1. SiERF4 and SiERF4-like The application of genes in improving the salt tolerance of millet is characterized by: Knockout SiERF4 and / or SiERF4-like Genes that can improve the salt tolerance of millet; SiERF4 The mRNA sequence encoded by the gene is shown in SEQ ID NO.1, and the amino acid sequence is shown in SEQ ID NO.2; SiERF4-like The mRNA sequence encoded by the gene is shown in SEQ ID NO.3, and the amino acid sequence is shown in SEQ ID NO.

4.

2. As described in claim 1 SiERF4 and SiERF4-like The application of genes in improving the salt tolerance of millet is characterized by, Improving the salt tolerance of millet includes: (1) Reduce malondialdehyde content; (2) Increase proline content; (3) Enhance the ability to scavenge oxidative stress; (4) Enhance the ability to maintain ion balance.

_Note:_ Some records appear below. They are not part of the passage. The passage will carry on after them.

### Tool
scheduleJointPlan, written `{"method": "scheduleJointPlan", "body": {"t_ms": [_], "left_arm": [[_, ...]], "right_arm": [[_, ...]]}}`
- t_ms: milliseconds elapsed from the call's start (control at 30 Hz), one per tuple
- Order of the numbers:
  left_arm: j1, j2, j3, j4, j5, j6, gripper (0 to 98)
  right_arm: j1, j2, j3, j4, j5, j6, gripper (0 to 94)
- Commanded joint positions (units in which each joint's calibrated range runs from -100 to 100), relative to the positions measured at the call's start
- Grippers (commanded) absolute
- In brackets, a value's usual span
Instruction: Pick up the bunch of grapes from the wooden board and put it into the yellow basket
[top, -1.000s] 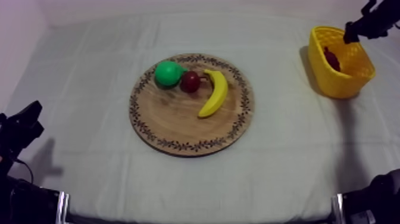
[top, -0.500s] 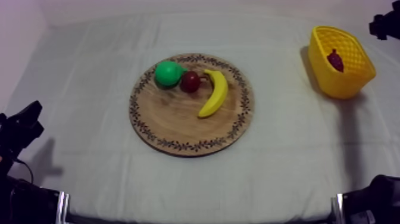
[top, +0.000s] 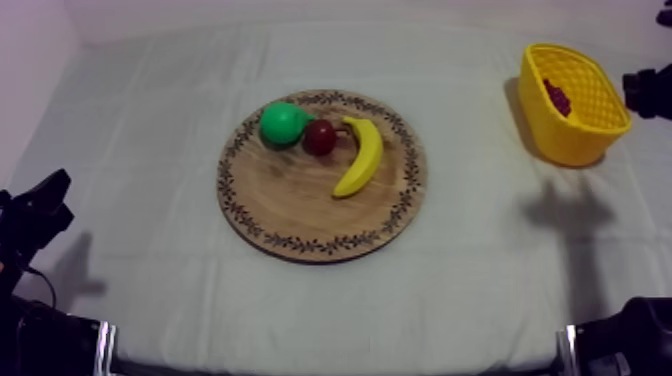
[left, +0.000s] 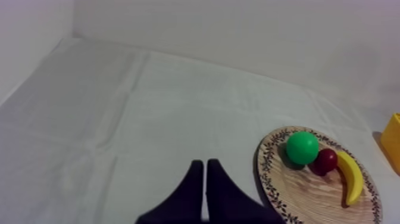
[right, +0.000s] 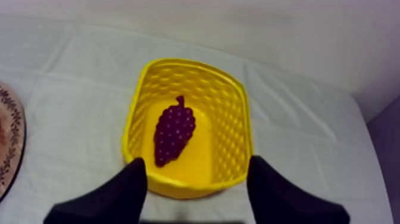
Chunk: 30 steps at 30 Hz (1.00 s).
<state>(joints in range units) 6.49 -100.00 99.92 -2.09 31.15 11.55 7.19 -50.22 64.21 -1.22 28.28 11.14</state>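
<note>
The dark purple bunch of grapes (top: 557, 97) (right: 174, 131) lies inside the yellow basket (top: 575, 140) (right: 235, 149) at the far right of the table. My right gripper (top: 642, 90) (right: 197, 159) hovers just beside the basket's right side, open, with nothing between its fingers (right: 122, 190). The round wooden board (top: 300, 215) (left: 297, 193) sits mid-table. My left gripper (top: 45, 200) (left: 204, 165) rests low at the left, its fingers together as a narrow wedge, well away from the board.
On the board lie a green round fruit (top: 284, 122) (left: 302, 147), a small red fruit (top: 320, 137) (left: 325, 161) and a banana (top: 360, 157) (left: 351, 179). Bare cloth stretches between the board and the basket.
My right gripper has pulled back from above the basket to the table's right edge and come lower. The grapes stay in the basket. The left arm has not moved.
</note>
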Motion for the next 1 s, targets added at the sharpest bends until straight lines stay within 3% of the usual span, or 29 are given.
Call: {"method": "scheduleJointPlan", "body": {"t_ms": [0, 300, 700, 967], "left_arm": [[-0.01, 0.0, -0.04, -0.04, -0.03, 0.0, 0.1], [-0.01, 0.0, -0.04, -0.04, -0.03, 0.0, 0.1], [-0.01, 0.0, -0.04, -0.04, -0.03, 0.0, 0.1], [-0.01, 0.0, -0.04, -0.04, -0.03, 0.04, 0.1]], "right_arm": [[-0.67, -6.42, 4.64, 0.16, -0.37, -0.07, 46.5], [-2.94, -20.97, 16.84, 0.37, -1.71, -0.86, 35.3], [-3.09, -36.09, 29.87, -3.12, -4.13, -0.81, 5.2], [-2.86, -41.66, 34.9, -2.45, -4.85, -4.05, 0.6]]}}
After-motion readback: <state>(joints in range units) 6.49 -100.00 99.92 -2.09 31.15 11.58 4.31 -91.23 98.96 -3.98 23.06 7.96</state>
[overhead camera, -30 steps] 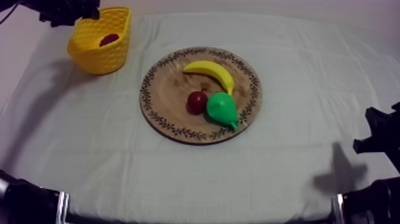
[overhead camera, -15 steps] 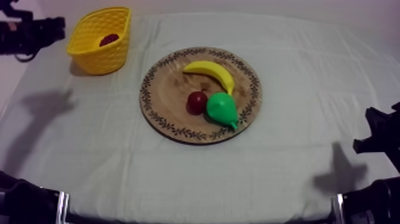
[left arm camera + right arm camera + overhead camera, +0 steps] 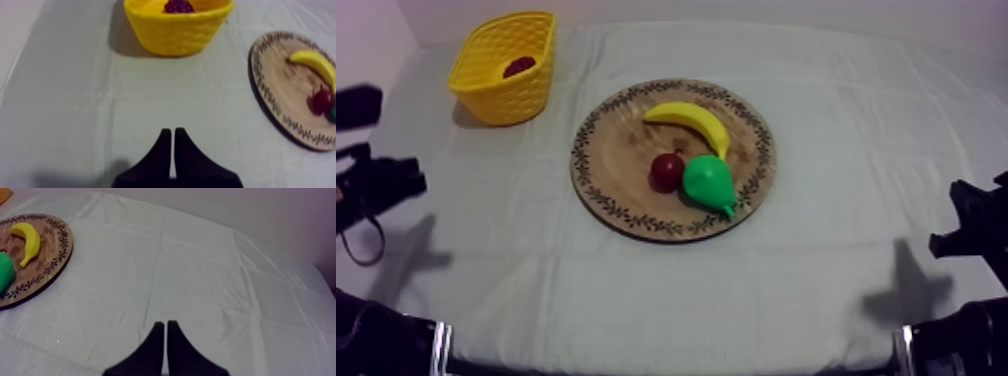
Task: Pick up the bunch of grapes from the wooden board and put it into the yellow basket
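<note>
The bunch of grapes (image 3: 519, 66) lies dark red inside the yellow basket (image 3: 501, 90) at the far left of the table. In the left wrist view the grapes (image 3: 179, 6) show over the basket's rim (image 3: 177, 30), well ahead of my left gripper (image 3: 172, 145), whose fingers lie together as a narrow wedge over bare cloth. From above, my left gripper (image 3: 404, 182) hangs at the left edge, below the basket. My right gripper (image 3: 165, 333) is shut on nothing and sits low at the right edge (image 3: 961, 228).
The round wooden board (image 3: 626, 150) lies mid-table with a banana (image 3: 691, 122), a small red fruit (image 3: 666, 172) and a green pear (image 3: 709, 182) on it. Open cloth surrounds the board on all sides.
My left arm has drawn back from over the basket, down along the table's left edge, and its fingers have closed. The right arm has not moved.
</note>
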Controlling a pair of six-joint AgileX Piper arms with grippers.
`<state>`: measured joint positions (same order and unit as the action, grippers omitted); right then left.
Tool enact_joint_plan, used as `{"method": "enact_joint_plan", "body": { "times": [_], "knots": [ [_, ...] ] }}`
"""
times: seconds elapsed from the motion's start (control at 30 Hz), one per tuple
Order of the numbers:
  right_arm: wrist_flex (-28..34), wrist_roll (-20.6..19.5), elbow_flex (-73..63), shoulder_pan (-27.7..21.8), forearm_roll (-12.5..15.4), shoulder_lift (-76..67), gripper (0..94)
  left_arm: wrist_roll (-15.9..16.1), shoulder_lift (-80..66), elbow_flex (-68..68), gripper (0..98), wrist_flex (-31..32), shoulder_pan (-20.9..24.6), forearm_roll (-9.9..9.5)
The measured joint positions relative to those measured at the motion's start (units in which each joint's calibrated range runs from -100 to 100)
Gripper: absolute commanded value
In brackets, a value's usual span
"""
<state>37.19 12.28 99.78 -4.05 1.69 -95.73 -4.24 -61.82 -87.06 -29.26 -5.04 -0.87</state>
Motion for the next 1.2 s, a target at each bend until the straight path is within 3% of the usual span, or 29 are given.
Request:
{"method": "enact_joint_plan", "body": {
  "times": [0.23,0.43,0.6,0.77,0.87,1.2],
  "knots": [
    [0.00,0.00,0.00,0.00,0.00,0.00,0.5,3.91,-12.57,-10.32,0.0,-1.94,-2.43,2.28],
    [0.00,0.00,0.00,0.00,0.00,0.00,0.5,8.46,-22.69,-10.47,0.0,-7.56,-0.58,5.32],
    [0.00,0.00,0.00,0.00,0.00,0.00,0.5,9.88,-30.46,-11.67,0.0,-4.88,-0.34,4.77],
    [0.00,0.00,0.00,0.00,0.00,0.00,0.5,6.88,-36.28,-12.58,0.0,-1.47,-0.80,0.87],
    [0.00,0.00,0.00,0.00,0.00,0.00,0.5,3.89,-37.77,-12.75,0.0,-0.55,-1.20,-0.45],
    [0.00,0.00,0.00,0.00,0.00,0.00,0.5,-1.98,-38.18,-12.77,0.0,-1.02,-1.03,-1.01]
  ]
}}
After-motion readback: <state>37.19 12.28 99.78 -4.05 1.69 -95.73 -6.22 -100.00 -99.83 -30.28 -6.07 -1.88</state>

3. SiERF4 and SiERF4-like The application of genes in the breeding of salt-tolerant millet varieties is characterized by: Knockout SiERF4 and / or SiERF4-like Genes that can improve the salt tolerance of millet; SiERF4 The mRNA sequence encoded by the gene is shown in SEQ ID NO.1, and the amino acid sequence is shown in SEQ ID NO.2; SiERF4-like The mRNA sequence encoded by the gene is shown in SEQ ID NO.3, and the amino acid sequence is shown in SEQ ID NO.4.